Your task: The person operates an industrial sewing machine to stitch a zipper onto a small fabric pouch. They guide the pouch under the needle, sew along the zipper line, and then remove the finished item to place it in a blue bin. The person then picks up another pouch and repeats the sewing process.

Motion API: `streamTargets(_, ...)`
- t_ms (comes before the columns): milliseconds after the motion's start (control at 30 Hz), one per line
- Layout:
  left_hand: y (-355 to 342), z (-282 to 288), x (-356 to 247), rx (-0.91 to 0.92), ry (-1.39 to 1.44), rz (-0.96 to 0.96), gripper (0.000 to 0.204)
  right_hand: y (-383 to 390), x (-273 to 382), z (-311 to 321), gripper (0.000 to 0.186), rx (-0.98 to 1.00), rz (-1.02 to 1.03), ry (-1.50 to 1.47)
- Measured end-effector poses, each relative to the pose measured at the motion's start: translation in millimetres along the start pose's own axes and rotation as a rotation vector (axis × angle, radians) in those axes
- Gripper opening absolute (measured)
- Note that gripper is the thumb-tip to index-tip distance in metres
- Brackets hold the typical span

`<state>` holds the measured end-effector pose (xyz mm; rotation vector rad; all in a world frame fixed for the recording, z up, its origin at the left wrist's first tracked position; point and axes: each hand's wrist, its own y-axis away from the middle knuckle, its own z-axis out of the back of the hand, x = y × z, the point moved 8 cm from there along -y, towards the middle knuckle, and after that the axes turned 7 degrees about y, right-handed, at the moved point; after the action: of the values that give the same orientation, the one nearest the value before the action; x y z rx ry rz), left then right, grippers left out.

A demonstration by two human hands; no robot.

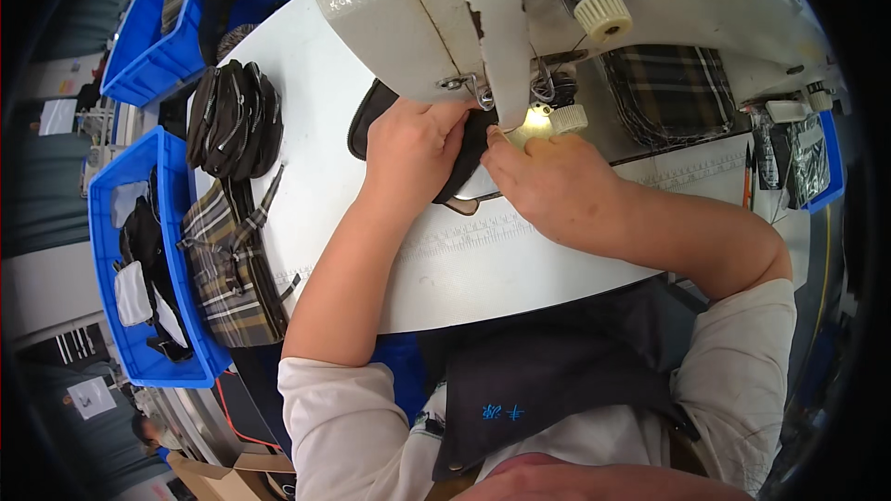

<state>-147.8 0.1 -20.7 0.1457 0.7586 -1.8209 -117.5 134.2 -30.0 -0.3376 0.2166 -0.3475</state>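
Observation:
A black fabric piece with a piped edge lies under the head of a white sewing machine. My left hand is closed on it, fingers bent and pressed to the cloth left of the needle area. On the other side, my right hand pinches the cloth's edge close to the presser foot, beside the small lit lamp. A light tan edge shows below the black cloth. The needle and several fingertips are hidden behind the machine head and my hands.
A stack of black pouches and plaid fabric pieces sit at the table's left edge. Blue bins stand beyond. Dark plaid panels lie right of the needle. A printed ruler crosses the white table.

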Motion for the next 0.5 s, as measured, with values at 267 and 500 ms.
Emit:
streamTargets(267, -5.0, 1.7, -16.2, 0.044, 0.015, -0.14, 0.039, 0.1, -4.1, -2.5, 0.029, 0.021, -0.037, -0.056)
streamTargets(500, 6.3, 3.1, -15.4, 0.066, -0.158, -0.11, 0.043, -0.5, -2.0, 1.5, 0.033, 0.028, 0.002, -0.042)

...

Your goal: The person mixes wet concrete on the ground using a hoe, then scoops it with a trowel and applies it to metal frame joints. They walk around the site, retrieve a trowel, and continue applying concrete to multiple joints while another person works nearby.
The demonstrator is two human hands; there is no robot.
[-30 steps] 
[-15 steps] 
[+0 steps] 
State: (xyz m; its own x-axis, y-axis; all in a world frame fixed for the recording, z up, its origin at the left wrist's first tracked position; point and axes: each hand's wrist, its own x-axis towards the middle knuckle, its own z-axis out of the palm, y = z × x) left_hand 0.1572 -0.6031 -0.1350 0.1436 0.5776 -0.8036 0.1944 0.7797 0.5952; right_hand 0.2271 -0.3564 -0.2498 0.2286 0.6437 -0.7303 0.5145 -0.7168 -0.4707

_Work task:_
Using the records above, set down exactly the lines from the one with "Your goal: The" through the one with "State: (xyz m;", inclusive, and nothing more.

_Answer to this problem:_
Your goal: The person mixes wet concrete on the ground using a hoe, then scoops it with a trowel and applies it to metal frame joints. They walk around the site, retrieve a trowel, and continue applying concrete to multiple joints while another person works nearby.
The demonstrator is two human hands; there is no robot.
[-30 steps] 
[-15 steps] 
[+0 steps] 
State: (xyz m; its own x-axis, y-axis; all in a world frame fixed for the recording, z up, its origin at the left wrist's first tracked position; point and axes: each hand's wrist, its own x-axis towards the middle knuckle, its own z-axis out of the palm, y = z × x) left_hand 0.1572 -0.6031 -0.1350 0.1436 0.5776 -0.8036 0.1944 0.7797 0.5952; right_hand 0.2271 -0.3564 -0.2498 0.2286 0.6437 -0.7303 0.5145 -0.7168 -0.4707

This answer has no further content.